Les logiques qui gouvernent aujourd’hui ne tuent pas par haine, mais par indifférence. C’est plus froid, plus efficace. Hier, on tuait des indiens, des amérindiens , des inuits, on justifiait l’extermination en disant : ils ne vivent pas comme nous, ils ne mangent pas comme nous, ils ne prient pas comme nous. L’esclavage reposait sur la même fiction : déshumaniser pour exploiter.
Aujourd’hui, ce n’est plus l’idéologie qui tue, c’est l’abandon. Quand les urgences ferment. Quand des malades passent des journées entières sur des brancards dans des couloirs par manque de place. Quand un médecin vous propose un rendez-vous dans trois semaines, un dentiste dans un an. Quand des EHPAD facturent 4 800 euros par mois pour ne plus nourrir correctement leurs résidents. Quand les paysans s’effondrent sous les dettes, quand les pesticides tuent, quand la solitude enferme et marginalise.

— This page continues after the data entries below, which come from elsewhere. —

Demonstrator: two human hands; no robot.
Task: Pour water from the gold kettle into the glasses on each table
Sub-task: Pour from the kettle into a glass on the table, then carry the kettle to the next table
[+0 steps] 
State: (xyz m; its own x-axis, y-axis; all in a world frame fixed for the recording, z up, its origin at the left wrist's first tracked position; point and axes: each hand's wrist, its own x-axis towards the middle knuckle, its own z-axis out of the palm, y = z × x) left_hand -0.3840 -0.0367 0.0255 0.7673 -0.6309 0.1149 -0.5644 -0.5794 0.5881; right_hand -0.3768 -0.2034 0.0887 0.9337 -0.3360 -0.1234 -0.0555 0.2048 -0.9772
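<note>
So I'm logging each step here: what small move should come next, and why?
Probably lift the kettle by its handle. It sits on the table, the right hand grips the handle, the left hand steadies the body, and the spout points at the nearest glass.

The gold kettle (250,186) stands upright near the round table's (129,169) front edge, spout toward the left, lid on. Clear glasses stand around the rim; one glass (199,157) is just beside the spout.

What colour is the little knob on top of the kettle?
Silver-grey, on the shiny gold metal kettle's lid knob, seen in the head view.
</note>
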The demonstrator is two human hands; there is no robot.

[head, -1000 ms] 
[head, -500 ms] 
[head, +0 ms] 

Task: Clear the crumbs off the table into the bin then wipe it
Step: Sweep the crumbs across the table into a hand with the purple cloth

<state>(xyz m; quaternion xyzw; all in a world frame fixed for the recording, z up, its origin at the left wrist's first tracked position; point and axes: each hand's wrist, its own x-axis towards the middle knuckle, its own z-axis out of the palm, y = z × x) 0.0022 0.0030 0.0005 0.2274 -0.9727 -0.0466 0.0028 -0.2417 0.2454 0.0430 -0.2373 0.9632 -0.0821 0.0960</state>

Quand les plus précaires deviennent des dossiers à sanctionner plutôt que des vies à soutenir. Tous les signaux sont au rouge. Platon, déjà, rêvait d’une cité débarrassée de ses enfants handicapés. Aujourd’hui, ce n’est plus la falaise : c’est l’algorithme, la procédure, la file d’attente interminable. Une vie humaine ne pèse plus lourd face à une marge, un costume hors de prix, un tableau Excel.
Pour l’instant, ce sont encore des humains qui décident des sanctions. Un jour, ce sera une interface, une IA comme on dit : vous n’aurez plus personne au bout du fil. Ce n’est pas un complot. C’est pire: c’est une mécanique. Une civilisation qui laisse mourir sans même s’en rendre compte, ou par un simple calcul qui refuse de se montrer au grand jour.
Un jour disait un psychiatre connu, ils nous extermineront .
Ps: compte tenu de la gravité du sujet, j'ai retenu mon propos.